You are viewing a plain text version of this content. The canonical link for it is here.
Posted to commits@daffodil.apache.org by sl...@apache.org on 2024/01/09 14:43:46 UTC

(daffodil) branch main updated: Improve performance of padding removal when parsing

This is an automated email from the ASF dual-hosted git repository.

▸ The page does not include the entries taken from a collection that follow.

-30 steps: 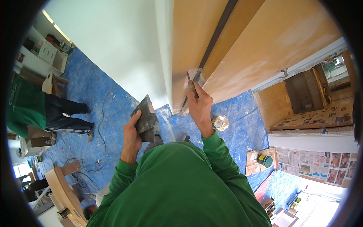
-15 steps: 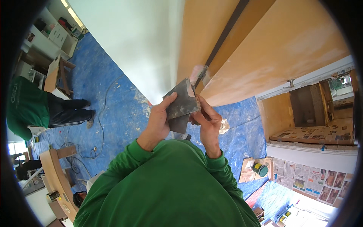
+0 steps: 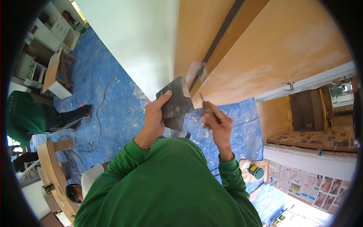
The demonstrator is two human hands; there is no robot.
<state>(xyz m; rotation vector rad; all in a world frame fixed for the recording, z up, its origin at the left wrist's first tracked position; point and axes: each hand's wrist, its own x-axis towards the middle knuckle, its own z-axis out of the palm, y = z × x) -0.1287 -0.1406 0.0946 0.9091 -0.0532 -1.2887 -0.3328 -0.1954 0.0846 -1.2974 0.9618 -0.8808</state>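
The right hand (image 3: 220, 126) has swung clear of the dark plate (image 3: 174, 104) to its four o'clock, grasping a thin-tipped tool (image 3: 206, 106), while the left hand (image 3: 154, 115) pinches the plate thumb-on-top, apparently for steadiness.

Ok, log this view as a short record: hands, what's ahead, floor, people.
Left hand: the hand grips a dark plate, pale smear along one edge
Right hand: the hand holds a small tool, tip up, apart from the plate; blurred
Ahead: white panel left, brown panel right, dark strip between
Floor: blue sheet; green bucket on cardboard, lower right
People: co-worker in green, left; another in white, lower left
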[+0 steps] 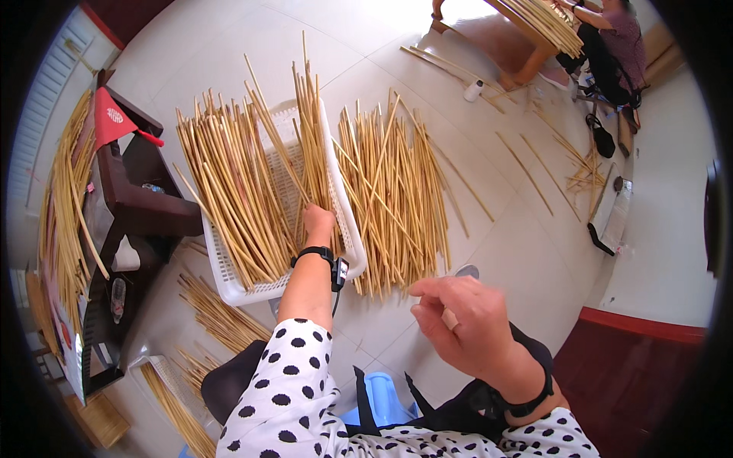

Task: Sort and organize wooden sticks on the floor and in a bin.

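The right hand (458,324) hangs nearest the camera in the lower right of the frame, raised clear of the floor, its fingers curled loosely toward the thumb and clamped on nothing that shows. Above it, at frame centre, the left hand (318,221) reaches into a white plastic basket (229,286); its fingers are buried among the bamboo sticks (237,191) piled there, so whether they are apart or closed cannot be told. A black wrist strap (314,253) circles that arm. Just right of the basket, a second heap of bamboo sticks (393,195) lies fanned out on the pale tiled floor (527,252). A dark wooden chair (141,202) stands at the left. In the upper right, another person (611,46) sits at a wooden table (527,34).
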A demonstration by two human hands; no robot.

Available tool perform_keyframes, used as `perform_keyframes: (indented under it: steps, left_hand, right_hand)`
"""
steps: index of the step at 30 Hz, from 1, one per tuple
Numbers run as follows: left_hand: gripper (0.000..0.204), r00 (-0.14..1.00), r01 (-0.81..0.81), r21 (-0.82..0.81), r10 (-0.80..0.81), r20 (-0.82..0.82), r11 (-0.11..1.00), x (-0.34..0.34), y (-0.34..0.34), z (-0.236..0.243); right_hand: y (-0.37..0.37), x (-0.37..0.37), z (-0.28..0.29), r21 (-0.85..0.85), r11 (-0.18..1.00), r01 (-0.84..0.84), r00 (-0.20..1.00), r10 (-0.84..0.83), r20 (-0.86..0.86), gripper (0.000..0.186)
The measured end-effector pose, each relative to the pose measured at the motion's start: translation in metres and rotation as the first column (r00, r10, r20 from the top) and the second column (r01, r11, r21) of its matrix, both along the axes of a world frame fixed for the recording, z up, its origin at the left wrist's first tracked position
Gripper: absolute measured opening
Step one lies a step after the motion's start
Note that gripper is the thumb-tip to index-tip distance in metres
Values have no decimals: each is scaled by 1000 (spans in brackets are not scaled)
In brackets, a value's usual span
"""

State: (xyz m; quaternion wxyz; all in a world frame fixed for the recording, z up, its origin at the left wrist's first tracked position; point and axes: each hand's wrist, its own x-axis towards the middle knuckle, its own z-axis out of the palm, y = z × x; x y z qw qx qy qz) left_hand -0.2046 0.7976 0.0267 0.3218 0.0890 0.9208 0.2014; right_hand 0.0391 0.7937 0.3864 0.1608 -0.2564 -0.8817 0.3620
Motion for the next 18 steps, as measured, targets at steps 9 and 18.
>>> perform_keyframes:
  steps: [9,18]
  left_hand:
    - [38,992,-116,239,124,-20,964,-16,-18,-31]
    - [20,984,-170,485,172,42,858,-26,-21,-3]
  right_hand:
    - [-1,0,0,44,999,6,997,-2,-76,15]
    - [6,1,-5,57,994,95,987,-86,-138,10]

slawrence pushed a commit to branch main
in repository https://gitbox.apache.org/repos/asf/daffodil.git


The following commit(s) were added to refs/heads/main by this push:
     new f4996f0fe Improve performance of padding removal when parsing
f4996f0fe is described below

commit f4996f0fe86643e9282d37a06263c3cc5a82de81
Author: Steve Lawrence <sl...@apache.org>
AuthorDate: Tue Jan 9 07:39:43 2024 -0500

    Improve performance of padding removal when parsing
    
    The current algorithm to remove right padding of left justified strings
    first reverses the String, removes leading pad characters using
    dropWhile, and then reverses the result. The two reverses are linear in
    the length of the String, and requires allocating multiple String
    instances and copying characters from one to the other. And this is done
    regardless of how many, if any, pad chars exist in the String. This
    logic is very clear, but is fairly inefficient, enough to show up while
    profiling.
    
    To improve performance, this rewrites the algorithm to scan through the
    String in reverse to find the index of the last pad character and then
    uses the substring() function to create a new String with those pad
    characters removed. This is now linear in the number of pad characters
    in a String instead of the full length of the string. Additionally, the
    use of substring() avoids character copies, since it just allocates a
    new String using the same underlying String value but with different
    indices.
    
    I have not looked into detail how scala implements dropWhile() for
    Strings (skimming the code, it looks like it will allocate a new String
    and copy characters), but for consistency and maximum performance, this
    also updates the algorithm that removes left padding of right justified
    strings to use similar logic as the new right padding algorithm. By
    using substring() we should avoid possible copies.
    
    In one test with lots of left justified strings, many of which are
    padded, this saw about a 15% improvement in parse times (excluding
    infoset creating using the null infoset outputter), and padding removal
    no longer shows up while profiling.
    
    DAFFODIL-2868
---
 .../processors/parsers/PaddingRuntimeMixin.scala   | 28 ++++++++++++++++++----
 1 file changed, 23 insertions(+), 5 deletions(-)

diff --git a/daffodil-runtime1/src/main/scala/org/apache/daffodil/runtime1/processors/parsers/PaddingRuntimeMixin.scala b/daffodil-runtime1/src/main/scala/org/apache/daffodil/runtime1/processors/parsers/PaddingRuntimeMixin.scala
index 8486c79c7..93092c5a6 100644
--- a/daffodil-runtime1/src/main/scala/org/apache/daffodil/runtime1/processors/parsers/PaddingRuntimeMixin.scala
+++ b/daffodil-runtime1/src/main/scala/org/apache/daffodil/runtime1/processors/parsers/PaddingRuntimeMixin.scala
@@ -17,6 +17,7 @@
 
 package org.apache.daffodil.runtime1.processors.parsers
 
+import org.apache.daffodil.lib.exceptions.Assert
 import org.apache.daffodil.lib.util.MaybeChar
 import org.apache.daffodil.runtime1.processors.TextJustificationType
 
@@ -24,11 +25,28 @@ trait PaddingRuntimeMixin {
   protected def justificationTrim: TextJustificationType.Type
   protected def parsingPadChar: MaybeChar
 
-  private def removeRightPadding(str: String): String =
-    if (parsingPadChar.isEmpty) str
-    else str.reverse.dropWhile(c => c == parsingPadChar.get).reverse
-  private def removeLeftPadding(str: String): String =
-    if (parsingPadChar.isEmpty) str else str.dropWhile(c => c == parsingPadChar.get)
+  private def removeRightPadding(str: String): String = {
+    // must have a pad character if we are removing padding
+    Assert.invariant(parsingPadChar.isDefined)
+    val padChar = parsingPadChar.get
+    var index = str.length - 1
+    while (index >= 0 && str(index) == padChar) {
+      index -= 1
+    }
+    str.substring(0, index + 1)
+  }
+
+  private def removeLeftPadding(str: String): String = {
+    // must have a pad character if we are removing padding
+    Assert.invariant(parsingPadChar.isDefined)
+    val padChar = parsingPadChar.get
+    var index = 0
+    while (index < str.length && str(index) == padChar) {
+      index += 1
+    }
+    str.substring(index)
+  }
+
   private def removePadding(str: String): String = removeRightPadding(removeLeftPadding(str))
 
   def trimByJustification(str: String): String = {